A product of the industrial revolution, several companies began manufacturing motorcycles at the turn of the 20th century. Though simple at first, these early motorcycles harnessed the power of the internal combustion engine and utilized parts similar to that of a pedaled bicycle. Since then, a lot has changed. Here’s a history of motorcycle manufacturing as well as the historical use of chrome plating for motorcycles.
Here’s a Brief History of Chrome Plating for Motorcycles:
The First Motorcycle Manufacturer
Originally designed to pace bicycle races in the late 19th century, motorcycles became of general interest in the early 20th century. In the early 1900’s, bicycle builder George M. Hendee partnered with custom motorcycle builder Oscar Hedstrom to develop the Indian Motorcycles, the first commercial motorcycle company in the United States.
To build their motorbikes, George and Oscar contracted with the Aurora Machinery Company in Aurora, Illinois. At the time, the manufacturing facility produced steel components and precision castings for bicycle parts. After reviewing Indian’s prototype engine, however, Aurora improved the castings by providing additional cylinder wall strength and improved air cooling by adding fins to the casting. They became the first motorcycle part manufacturer in the United States.

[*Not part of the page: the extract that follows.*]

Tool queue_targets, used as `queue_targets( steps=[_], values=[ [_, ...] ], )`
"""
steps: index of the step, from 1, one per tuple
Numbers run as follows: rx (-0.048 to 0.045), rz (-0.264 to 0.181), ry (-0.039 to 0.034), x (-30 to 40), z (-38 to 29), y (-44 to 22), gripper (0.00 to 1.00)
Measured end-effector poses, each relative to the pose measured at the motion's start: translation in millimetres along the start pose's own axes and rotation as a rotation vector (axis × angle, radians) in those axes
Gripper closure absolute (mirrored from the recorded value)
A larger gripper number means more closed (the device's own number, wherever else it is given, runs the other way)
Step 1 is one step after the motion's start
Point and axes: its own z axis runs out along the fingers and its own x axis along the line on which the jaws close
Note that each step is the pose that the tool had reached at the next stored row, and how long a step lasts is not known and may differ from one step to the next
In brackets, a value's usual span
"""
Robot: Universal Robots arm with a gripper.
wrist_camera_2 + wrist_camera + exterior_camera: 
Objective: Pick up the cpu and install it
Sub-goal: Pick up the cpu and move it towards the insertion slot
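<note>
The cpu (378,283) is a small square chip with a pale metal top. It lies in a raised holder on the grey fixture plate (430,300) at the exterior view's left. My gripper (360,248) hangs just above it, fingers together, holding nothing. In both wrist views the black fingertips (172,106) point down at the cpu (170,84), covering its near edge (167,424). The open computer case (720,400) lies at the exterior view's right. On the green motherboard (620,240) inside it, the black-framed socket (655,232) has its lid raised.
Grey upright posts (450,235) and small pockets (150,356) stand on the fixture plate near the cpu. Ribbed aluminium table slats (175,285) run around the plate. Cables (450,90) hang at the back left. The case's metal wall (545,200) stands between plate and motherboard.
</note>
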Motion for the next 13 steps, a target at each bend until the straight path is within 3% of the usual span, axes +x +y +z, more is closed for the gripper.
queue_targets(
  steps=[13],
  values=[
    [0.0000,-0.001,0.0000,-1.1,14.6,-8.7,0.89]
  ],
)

Innovations in Motorcycle Manufacturing
Aurora manufactured motorcycle parts, motorcycle kits, and eventually complete motorcycles from 1901 to 1916. During that time they added automatic intake valves, started producing two-cylinder engines and added a free-will engine clutch. Though essential, Aurora’s innovations weren’t enough to keep up with the competition. Bill Ottoway, one of the head designers for Aurora moved to Harley Davidson in 1912 where he would go on to build racing motorcycles for the thriving new company.
Started by tinkering boys, William S. Harley and brothers Arthur, Walter, and William Davidson, Harley-Davidson’s first motorcycle placed fourth in a local race. This early success led to three more prototypes and the Juneau Avenue Factory which manufactured 50 motorcycles for the company in their first year of production. However, the Great Depression and World War II produced drastic changes in motorcycle manufacturing.
The First Use of Chrome Plating for Motorcycles
Until that time, nickel electroplating was the primary method of applying decorative finishes to bicycles and motorcycles alike. This finish was used for bumpers, fenders, and trims to provide wear resistance, corrosion protection, and a high luster finish. Then in the 1920’s, chrome plating was developed by George J. Sargent and became the standard for motorcycle and automotive use.
However, during the start of the second World War chrome plating became scarce and other metals and finishes were used. To survive these challenging times, Harley-Davidson manufactured more than 90,000 motorcycles for the military known as WLAs. These motorcycles featured chrome, nickel, or aluminum plated parts that were painted black, olive, blue, or white.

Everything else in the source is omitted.